● **Source records**:
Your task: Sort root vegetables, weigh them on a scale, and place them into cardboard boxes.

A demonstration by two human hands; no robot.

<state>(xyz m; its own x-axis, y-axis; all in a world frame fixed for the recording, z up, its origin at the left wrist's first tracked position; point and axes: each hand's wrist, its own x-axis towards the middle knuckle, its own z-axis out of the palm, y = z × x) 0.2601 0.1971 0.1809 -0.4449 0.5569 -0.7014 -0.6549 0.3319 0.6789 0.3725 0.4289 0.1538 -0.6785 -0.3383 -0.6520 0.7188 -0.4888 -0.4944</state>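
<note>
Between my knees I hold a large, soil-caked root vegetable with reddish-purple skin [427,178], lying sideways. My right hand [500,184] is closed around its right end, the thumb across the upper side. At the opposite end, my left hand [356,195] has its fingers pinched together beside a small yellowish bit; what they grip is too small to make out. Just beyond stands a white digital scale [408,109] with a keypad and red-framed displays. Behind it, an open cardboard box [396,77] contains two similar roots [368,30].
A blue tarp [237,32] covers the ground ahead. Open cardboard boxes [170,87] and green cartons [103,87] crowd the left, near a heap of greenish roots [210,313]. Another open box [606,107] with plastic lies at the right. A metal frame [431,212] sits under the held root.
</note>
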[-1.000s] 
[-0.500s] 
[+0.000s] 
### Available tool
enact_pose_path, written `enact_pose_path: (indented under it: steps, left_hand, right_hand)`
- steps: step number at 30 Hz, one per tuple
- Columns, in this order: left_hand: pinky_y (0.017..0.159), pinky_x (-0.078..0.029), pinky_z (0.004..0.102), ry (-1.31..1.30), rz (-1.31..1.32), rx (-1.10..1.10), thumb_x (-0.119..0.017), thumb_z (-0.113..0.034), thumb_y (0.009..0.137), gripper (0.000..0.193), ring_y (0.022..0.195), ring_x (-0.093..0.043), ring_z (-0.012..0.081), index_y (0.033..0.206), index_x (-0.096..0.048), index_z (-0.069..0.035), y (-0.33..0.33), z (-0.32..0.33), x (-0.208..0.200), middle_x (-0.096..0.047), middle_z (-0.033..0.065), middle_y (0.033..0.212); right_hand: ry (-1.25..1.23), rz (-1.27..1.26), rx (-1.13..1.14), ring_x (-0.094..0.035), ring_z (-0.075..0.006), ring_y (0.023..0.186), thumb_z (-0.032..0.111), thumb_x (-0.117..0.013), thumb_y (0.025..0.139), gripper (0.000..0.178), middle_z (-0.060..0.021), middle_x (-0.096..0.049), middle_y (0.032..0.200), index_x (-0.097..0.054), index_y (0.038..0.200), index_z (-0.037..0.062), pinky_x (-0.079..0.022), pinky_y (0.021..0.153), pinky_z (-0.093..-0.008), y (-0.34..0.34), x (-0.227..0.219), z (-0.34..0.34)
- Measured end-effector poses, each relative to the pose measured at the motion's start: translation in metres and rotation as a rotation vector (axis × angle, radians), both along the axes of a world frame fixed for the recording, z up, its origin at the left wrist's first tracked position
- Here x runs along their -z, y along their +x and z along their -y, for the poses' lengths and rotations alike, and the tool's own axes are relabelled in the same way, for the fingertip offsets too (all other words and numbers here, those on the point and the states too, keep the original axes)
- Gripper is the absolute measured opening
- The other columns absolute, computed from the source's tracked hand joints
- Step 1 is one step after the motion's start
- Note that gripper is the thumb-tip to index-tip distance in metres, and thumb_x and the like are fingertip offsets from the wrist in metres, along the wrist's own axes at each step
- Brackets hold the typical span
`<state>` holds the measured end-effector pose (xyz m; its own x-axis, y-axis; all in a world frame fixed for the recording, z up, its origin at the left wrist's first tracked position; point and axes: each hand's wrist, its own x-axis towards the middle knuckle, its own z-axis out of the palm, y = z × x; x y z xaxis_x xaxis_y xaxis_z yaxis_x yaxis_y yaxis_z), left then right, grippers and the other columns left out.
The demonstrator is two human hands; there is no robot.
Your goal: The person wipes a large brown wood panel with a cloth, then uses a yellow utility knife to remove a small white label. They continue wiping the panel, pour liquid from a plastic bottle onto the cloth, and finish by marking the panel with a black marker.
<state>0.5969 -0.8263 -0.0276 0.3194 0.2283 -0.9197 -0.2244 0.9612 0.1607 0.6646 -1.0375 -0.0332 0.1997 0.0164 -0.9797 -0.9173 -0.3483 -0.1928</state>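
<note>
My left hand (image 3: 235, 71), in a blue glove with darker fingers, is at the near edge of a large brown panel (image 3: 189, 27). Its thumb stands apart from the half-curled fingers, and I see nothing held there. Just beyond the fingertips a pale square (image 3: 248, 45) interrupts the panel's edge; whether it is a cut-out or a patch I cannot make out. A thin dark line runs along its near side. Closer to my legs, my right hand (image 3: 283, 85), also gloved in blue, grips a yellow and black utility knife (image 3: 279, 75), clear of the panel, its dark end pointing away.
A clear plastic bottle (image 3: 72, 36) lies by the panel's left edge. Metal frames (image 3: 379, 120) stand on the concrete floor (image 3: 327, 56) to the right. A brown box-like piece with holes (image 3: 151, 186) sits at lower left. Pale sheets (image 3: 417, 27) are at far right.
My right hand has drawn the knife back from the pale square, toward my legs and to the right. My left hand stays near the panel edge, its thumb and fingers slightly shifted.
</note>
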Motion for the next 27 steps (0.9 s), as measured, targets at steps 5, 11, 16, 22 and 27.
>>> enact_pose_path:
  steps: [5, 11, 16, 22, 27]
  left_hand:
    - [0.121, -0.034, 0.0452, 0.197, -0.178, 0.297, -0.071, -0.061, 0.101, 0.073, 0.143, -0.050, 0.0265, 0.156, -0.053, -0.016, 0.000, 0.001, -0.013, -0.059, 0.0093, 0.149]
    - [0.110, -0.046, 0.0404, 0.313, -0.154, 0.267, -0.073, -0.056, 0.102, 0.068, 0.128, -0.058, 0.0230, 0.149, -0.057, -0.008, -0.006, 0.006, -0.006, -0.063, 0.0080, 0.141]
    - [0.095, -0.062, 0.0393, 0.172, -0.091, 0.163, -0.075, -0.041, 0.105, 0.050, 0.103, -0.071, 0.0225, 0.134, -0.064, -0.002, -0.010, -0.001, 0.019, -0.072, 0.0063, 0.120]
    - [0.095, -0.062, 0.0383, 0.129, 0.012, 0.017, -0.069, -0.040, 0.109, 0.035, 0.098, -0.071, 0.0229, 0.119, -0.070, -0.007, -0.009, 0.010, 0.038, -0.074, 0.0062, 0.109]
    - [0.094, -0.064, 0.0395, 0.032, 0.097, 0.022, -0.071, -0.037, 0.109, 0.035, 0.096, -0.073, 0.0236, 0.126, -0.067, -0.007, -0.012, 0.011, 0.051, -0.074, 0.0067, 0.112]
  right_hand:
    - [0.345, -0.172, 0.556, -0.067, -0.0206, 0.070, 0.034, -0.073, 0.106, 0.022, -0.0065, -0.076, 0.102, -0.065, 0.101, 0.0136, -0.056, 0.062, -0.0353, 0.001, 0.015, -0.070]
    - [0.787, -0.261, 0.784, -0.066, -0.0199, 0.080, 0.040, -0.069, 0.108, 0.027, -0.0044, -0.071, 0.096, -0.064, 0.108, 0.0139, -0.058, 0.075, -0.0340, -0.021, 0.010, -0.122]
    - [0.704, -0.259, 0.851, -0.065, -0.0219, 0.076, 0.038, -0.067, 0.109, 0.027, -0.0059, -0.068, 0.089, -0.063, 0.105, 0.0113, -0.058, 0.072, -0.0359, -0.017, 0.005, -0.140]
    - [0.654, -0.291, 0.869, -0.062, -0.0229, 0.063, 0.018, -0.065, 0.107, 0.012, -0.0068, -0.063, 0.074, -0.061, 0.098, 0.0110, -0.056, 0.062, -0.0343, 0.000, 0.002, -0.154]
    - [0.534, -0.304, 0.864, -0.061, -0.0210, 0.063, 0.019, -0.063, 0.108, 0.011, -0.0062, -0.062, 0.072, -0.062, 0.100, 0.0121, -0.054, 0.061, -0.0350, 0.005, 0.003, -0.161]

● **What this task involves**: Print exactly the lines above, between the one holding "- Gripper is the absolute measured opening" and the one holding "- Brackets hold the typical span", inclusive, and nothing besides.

● **Your solution**:
- Gripper is the absolute measured opening
- The other columns absolute, computed from the source's tracked hand joints
- Step 1 is one step after the motion's start
- Note that gripper is the thumb-tip to index-tip distance in metres, and thumb_x and the like are fingertip offsets from the wrist in metres, along the wrist's own axes at each step
- Brackets hold the typical span

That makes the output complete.